Member of the Chamber of Deputies
- In office 15 May 1945 – 16 April 1955
- Succeeded by: Carlos Muñoz Horz
- Constituency: 6th Departmental Group

Personal details
- Born: July 7, 1902 La Serena, Chile
- Died: April 16, 1955 (aged 52) Valparaíso, Chile
- Party: Radical Party
- Spouse: María Isabel Riquelme
- Children: 3
- Occupation: Politician

= Alfredo Nazar =

Chilean teacher and politician (1902–1955)

Alfredo Nazar Feres (7 July 1902 – 16 April 1955) was a Chilean teacher and politician belonging to the Radical Party, who served three consecutive terms as Deputy for the 6th Departmental Group of Valparaíso and Quillota between 1945 and 1955.

== Biography ==
He was born in La Serena, on 7 July 1902, the son of José Nazar and Elena Feres. On 2 November 1929, he married María Isabel Riquelme González, with whom he had three children: Alfredo, José, and Jaime.

He studied at the Liceo de Ovalle and at the Seminary of La Serena, later entering the Instituto Pedagógico de la Universidad de Chile, where he earned a degree as a teacher of Biology and Chemistry in 1926.

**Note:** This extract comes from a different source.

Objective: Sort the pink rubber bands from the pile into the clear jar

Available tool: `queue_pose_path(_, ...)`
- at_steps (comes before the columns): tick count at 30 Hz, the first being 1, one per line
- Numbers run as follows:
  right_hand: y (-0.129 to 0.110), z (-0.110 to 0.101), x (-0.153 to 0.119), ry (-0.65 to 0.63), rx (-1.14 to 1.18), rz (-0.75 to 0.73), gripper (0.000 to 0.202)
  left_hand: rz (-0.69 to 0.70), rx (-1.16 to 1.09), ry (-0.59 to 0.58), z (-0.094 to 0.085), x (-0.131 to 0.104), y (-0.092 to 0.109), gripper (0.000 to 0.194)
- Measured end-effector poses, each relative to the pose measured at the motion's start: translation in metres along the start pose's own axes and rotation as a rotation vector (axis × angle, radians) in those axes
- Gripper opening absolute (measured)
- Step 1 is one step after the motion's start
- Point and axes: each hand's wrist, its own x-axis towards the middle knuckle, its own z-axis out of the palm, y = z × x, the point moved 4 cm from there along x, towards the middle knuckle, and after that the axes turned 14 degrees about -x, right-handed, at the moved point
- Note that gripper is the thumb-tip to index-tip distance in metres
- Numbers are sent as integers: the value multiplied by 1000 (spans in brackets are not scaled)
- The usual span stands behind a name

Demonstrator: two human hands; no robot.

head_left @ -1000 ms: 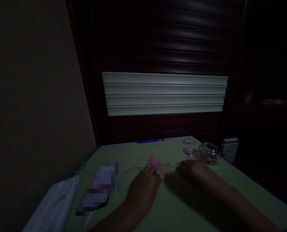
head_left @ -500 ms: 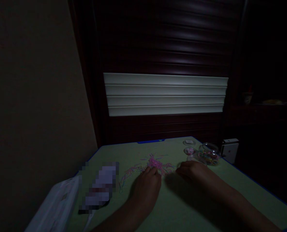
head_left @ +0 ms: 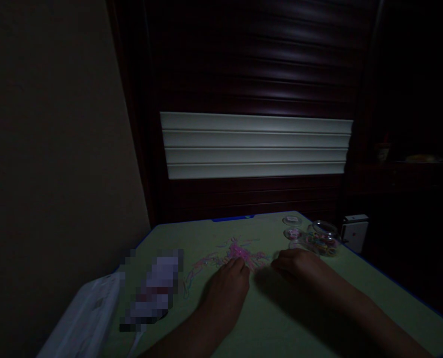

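A loose pile of small pink and pastel rubber bands (head_left: 240,251) lies on the light green table top (head_left: 281,318). My left hand (head_left: 231,281) rests at the near edge of the pile, its fingers curled together and pointing down. To the right, my right hand (head_left: 298,262) is held over the table with thumb and fingers pinched. What either hand holds, if anything, is hidden in the dim light. Just behind my right hand sits a clear round dish (head_left: 299,245), partly covered by it. A clear jar (head_left: 324,238) with several colourful bands stands farther right.
Near the jar lie a small round container (head_left: 293,233) with pinkish contents and a clear lid (head_left: 292,220) with a white label. At the left are a blurred-out flat object (head_left: 156,286) and a white box (head_left: 83,318). A slatted dark panel (head_left: 255,199) rises behind the table.
Hardly anything differs. Both hands keep nearly the same place and shape, and the pile of bands looks the same.
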Motion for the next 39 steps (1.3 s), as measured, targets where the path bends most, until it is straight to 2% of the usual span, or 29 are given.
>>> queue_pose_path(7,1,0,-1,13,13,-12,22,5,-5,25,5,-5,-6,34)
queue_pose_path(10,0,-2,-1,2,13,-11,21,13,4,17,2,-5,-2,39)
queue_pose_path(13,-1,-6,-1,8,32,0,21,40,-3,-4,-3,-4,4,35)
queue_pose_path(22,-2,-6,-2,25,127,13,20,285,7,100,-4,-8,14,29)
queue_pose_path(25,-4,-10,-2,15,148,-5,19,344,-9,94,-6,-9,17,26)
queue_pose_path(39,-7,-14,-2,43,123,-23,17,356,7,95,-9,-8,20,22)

Nazar began his teaching career at the Liceo de Ovalle between 1928 and 1929. He then worked at the Liceo No. 2 of Valparaíso (1929–1930, 1943–1945) and for a longer period at the Liceo No. 1 of Valparaíso (1929–1945).

He was also professor of biology at the Arturo Prat Naval Academy between 1932 and 1945. Later, he moved to Santiago, where he taught at the Liceo No. 2 “Miguel Luis Amunátegui” from 1946 to 1955, serving as rector between 1952 and 1955. In parallel, he was professor of chemistry at the Faculty of Commerce of the Pontifical Catholic University of Chile.

==Political career==
A member of the Radical Party, he became president of the Radical Assembly. Within the Municipality of Valparaíso, he served as first councilman and later as mayor in 1944.

He was elected Deputy for the 6th Departmental Group of Valparaíso and Quillota for the periods 1945–1949, 1949–1953, and 1953–1955. He died while in office and was succeeded by Carlos Muñoz Horz, who assumed the seat on 11 October 1955. As deputy, Nazar participated in the Committees on National Defense, Finance, Public Education, Agriculture and Colonization, and Labor and Social Legislation, and later chaired the Committee on Public Education. He authored Law No. 8,705, which recognized years of service abroad for Chilean teachers.

He also served as president of the National Sports Council and of the Athletic Association, and was director of the League Against Alcoholism. As an educator, he wrote several textbooks, including Química. Nociones de nomenclatura inorgánica (Valparaíso, Imprenta Mercantil, 1936) and Nomenclatura química: inorgánica y orgánica (Valparaíso, Imprenta Mercantil, 1939).

He died in Valparaíso on 16 April 1955.